## Directions for this task
Among the entries below, one stretch runs from the line that contains "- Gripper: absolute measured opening" through the line that contains "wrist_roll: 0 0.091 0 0". Repeat that stretch exactly, ends included, and only that.

## Data for review
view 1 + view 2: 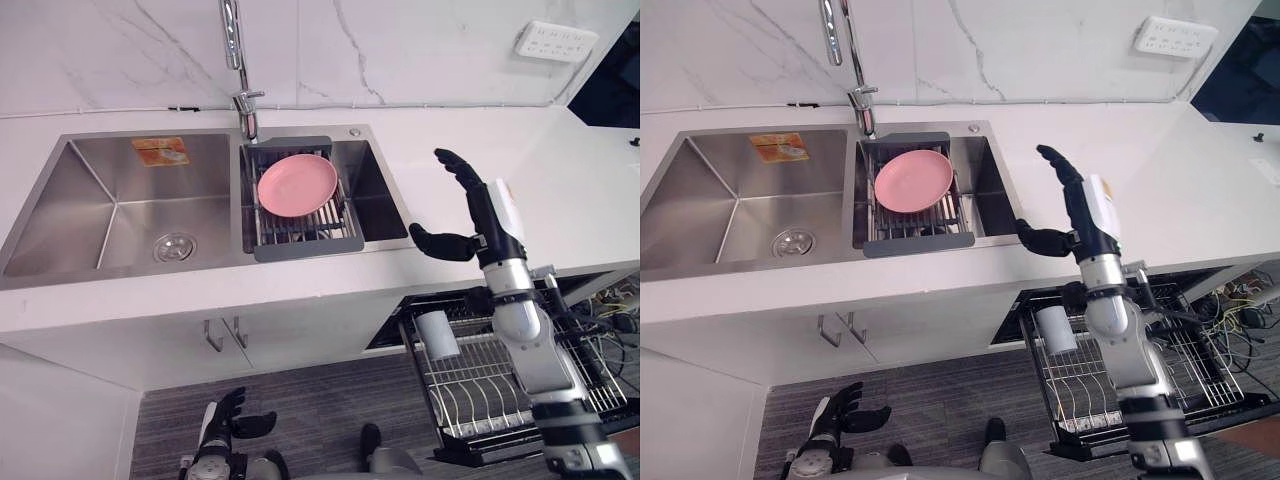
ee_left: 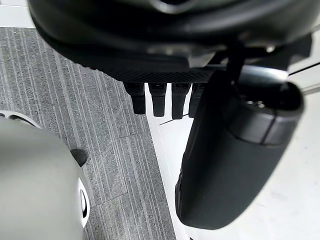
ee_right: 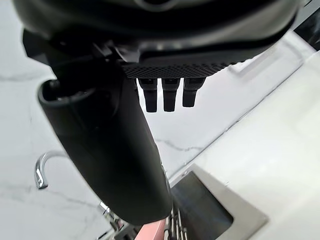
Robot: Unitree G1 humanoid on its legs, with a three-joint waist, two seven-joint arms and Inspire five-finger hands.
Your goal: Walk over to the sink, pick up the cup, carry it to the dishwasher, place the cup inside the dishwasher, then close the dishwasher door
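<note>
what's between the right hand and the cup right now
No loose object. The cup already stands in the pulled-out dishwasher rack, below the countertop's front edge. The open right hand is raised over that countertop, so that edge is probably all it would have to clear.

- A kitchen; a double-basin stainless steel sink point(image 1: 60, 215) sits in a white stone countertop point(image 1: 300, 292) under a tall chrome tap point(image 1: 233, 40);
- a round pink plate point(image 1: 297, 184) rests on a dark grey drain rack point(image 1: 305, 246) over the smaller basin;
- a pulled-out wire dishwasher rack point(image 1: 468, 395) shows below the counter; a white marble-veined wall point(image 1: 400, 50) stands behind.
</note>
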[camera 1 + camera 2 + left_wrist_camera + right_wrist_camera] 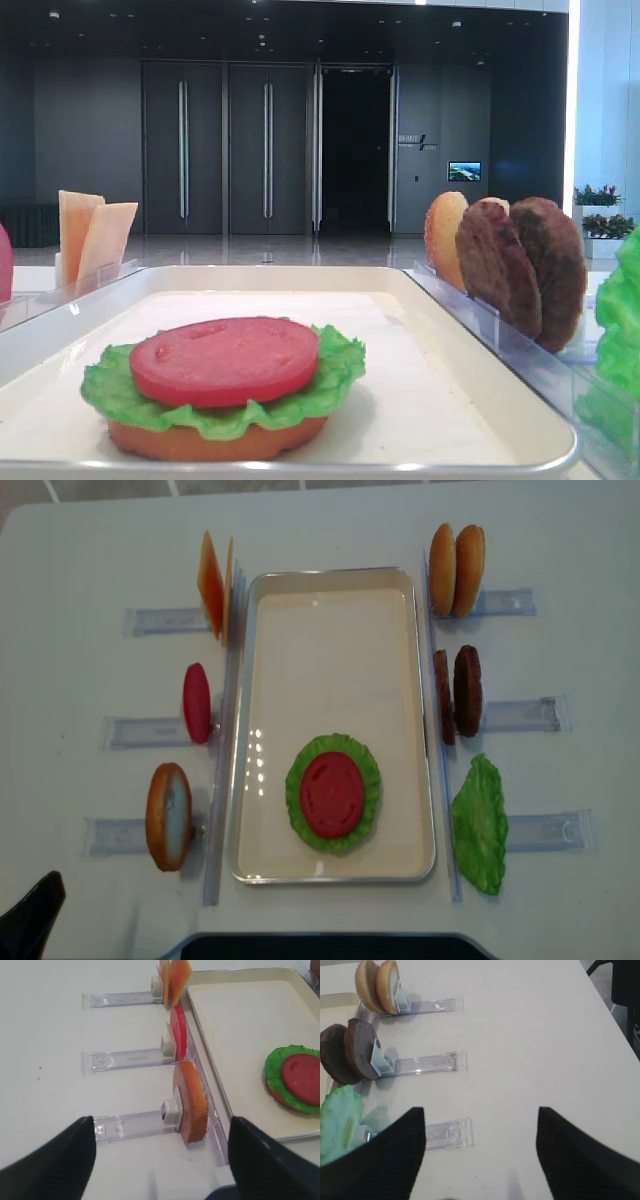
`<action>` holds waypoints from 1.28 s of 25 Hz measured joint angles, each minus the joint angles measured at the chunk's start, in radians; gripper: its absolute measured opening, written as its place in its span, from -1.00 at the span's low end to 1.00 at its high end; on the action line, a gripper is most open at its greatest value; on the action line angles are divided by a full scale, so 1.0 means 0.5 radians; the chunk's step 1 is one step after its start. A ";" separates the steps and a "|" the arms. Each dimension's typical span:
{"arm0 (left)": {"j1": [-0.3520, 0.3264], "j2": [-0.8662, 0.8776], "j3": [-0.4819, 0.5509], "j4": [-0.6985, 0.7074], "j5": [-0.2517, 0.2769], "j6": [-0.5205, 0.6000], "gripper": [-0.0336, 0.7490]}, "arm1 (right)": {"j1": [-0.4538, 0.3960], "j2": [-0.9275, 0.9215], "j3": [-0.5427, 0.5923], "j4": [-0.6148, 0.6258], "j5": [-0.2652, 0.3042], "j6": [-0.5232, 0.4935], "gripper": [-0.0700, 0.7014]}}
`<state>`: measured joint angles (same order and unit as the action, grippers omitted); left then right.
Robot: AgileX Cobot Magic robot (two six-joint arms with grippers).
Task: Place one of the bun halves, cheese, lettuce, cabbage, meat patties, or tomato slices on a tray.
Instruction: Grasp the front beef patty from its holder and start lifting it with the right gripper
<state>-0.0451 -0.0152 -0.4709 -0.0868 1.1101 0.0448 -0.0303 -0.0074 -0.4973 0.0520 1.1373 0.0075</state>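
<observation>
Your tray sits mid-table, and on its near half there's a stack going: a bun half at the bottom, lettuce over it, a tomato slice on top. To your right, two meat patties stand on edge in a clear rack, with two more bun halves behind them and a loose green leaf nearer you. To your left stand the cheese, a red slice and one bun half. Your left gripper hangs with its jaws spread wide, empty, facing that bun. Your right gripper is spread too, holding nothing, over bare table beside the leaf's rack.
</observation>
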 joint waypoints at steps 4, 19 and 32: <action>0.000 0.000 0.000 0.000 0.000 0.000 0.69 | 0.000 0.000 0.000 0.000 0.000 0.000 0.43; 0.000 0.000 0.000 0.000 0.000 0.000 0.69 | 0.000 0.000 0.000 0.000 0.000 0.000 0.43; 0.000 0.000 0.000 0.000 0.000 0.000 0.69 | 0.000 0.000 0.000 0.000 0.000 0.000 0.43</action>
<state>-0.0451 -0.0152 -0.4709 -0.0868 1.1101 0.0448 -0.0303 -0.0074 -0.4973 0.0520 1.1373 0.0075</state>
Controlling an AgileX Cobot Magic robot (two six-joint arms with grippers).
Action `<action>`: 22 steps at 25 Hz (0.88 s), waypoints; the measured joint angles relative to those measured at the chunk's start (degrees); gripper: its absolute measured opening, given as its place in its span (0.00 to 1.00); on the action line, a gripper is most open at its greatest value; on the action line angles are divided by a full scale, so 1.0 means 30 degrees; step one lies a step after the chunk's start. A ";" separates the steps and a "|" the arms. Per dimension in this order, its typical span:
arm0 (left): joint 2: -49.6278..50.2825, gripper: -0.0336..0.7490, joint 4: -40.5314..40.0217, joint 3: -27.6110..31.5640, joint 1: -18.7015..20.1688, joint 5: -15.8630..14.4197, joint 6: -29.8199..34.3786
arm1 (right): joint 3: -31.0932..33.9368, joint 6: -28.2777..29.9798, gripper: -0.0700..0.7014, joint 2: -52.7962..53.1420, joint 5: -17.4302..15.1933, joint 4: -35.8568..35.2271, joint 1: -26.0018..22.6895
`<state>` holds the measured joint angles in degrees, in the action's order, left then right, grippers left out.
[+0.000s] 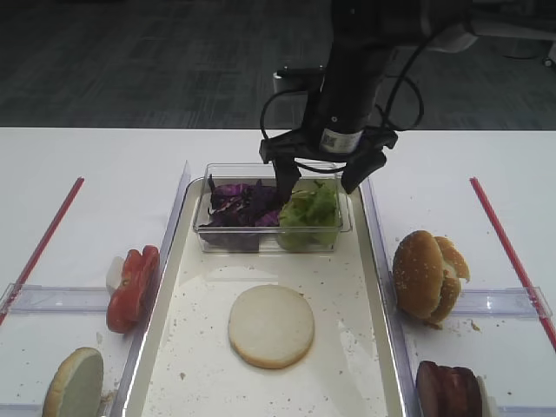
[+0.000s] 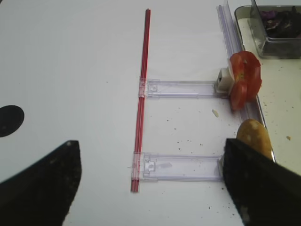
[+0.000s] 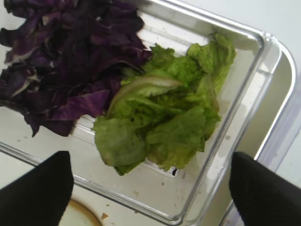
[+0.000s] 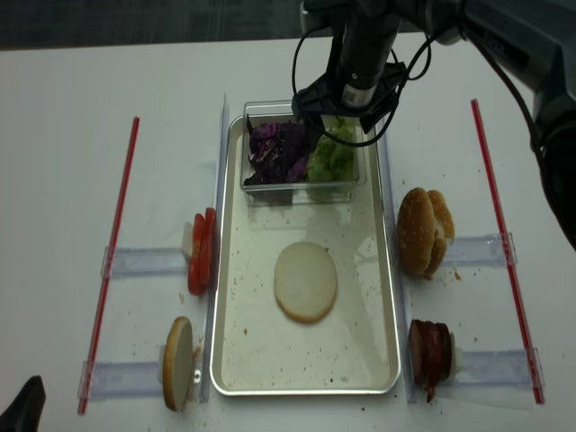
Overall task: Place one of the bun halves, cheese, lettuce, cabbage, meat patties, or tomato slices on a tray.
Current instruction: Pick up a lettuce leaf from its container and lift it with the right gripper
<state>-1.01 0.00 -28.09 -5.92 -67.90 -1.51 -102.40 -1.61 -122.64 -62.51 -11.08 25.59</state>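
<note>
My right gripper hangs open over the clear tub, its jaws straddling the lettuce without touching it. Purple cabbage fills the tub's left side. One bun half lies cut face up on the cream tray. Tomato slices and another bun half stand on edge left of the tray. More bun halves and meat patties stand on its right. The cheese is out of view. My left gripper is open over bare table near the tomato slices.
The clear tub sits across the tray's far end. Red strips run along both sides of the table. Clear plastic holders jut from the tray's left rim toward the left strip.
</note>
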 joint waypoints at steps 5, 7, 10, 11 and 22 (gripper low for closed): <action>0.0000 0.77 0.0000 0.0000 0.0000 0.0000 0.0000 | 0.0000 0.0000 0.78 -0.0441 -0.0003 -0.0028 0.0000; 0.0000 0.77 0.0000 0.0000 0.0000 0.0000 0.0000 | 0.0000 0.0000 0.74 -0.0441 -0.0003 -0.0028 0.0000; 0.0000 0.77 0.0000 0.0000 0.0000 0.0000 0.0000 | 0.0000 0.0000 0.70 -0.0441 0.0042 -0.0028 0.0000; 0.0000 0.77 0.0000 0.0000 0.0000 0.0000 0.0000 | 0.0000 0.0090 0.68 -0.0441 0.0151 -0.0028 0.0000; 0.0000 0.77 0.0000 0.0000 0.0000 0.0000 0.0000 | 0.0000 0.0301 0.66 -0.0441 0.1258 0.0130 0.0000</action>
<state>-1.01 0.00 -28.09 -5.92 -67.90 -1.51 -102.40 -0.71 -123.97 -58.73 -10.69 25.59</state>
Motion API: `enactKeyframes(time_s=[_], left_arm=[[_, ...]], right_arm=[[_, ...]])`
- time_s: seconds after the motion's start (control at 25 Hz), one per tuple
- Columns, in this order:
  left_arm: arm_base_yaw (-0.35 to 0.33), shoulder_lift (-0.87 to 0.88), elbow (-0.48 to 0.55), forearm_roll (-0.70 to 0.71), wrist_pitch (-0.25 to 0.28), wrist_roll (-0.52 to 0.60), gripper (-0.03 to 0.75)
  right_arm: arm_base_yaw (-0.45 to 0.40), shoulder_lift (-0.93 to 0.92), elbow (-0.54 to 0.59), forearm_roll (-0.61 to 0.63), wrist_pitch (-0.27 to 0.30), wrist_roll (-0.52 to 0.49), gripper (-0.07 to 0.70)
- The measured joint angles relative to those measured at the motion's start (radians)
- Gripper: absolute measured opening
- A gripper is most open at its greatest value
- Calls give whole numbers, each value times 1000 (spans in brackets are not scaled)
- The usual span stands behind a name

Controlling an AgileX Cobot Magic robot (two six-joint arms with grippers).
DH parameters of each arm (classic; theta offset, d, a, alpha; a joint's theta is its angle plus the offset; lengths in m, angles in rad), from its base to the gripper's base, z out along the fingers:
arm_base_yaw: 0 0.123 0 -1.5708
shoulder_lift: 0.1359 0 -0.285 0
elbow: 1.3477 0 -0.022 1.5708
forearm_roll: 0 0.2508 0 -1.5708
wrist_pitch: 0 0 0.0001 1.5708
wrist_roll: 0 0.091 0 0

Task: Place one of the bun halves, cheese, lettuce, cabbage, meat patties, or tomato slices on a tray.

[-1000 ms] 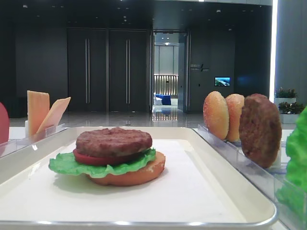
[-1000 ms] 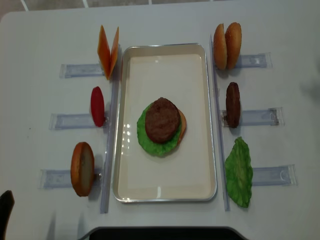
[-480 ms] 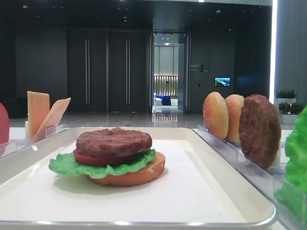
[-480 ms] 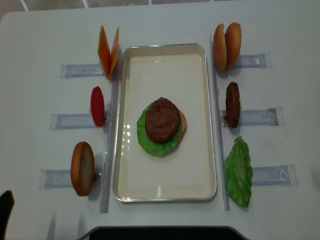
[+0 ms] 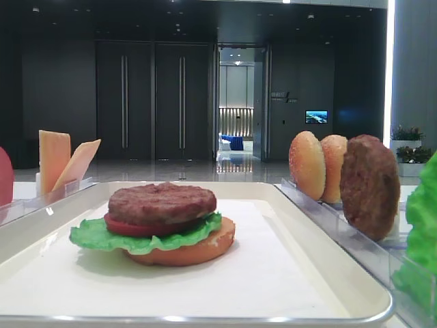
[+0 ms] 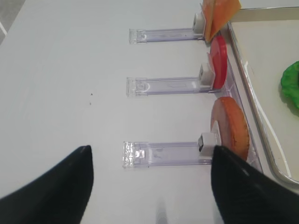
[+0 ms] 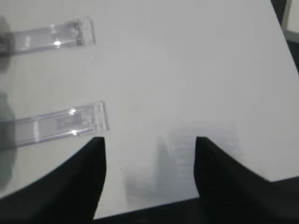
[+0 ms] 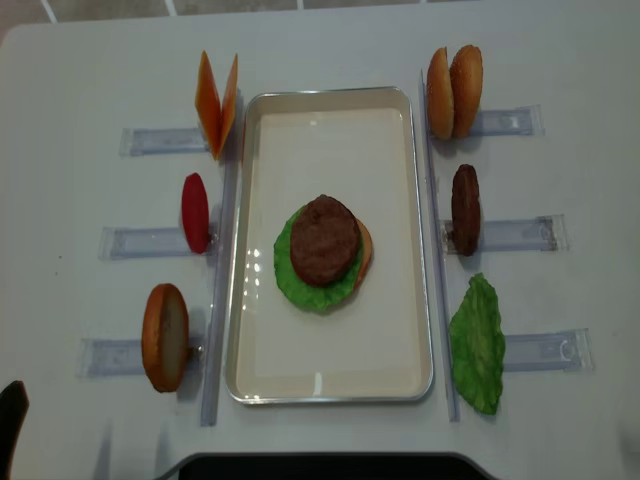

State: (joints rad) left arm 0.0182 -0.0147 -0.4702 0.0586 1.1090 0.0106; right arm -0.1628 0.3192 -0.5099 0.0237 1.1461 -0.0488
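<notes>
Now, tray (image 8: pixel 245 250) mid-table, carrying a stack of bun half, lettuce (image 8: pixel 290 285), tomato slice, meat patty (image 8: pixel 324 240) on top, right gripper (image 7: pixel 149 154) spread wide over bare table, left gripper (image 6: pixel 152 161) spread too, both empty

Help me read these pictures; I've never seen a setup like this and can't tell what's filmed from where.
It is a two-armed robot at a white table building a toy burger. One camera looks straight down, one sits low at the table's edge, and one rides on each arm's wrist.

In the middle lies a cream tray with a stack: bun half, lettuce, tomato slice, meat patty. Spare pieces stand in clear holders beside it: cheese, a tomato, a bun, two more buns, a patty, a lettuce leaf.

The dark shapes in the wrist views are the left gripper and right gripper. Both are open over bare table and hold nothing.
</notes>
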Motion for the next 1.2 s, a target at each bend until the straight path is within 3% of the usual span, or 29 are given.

## Answer to this exercise
- Gripper: absolute measured opening
- A gripper is most open at its greatest value
- Calls give whole numbers, each value times 1000 (spans in brackets are not scaled)
- The usual span stands behind a name

Controlling an AgileX Cobot Magic robot (two six-joint arms with grippers).
DH parameters of each arm (classic; theta offset, d, a, alpha; a joint's theta is its angle plus the offset; lengths in m, angles in rad), from its base to the gripper's base, z out along the fingers:
arm_base_yaw: 0 0.123 0 -1.5708
shoulder_lift: 0.1359 0 -0.285 0
elbow: 1.3477 0 -0.022 1.5708
forearm_roll: 0 0.2508 0 -1.5708
wrist_pitch: 0 0 0.0001 1.5708
wrist_roll: 0 0.091 0 0

The exercise asks for nothing further.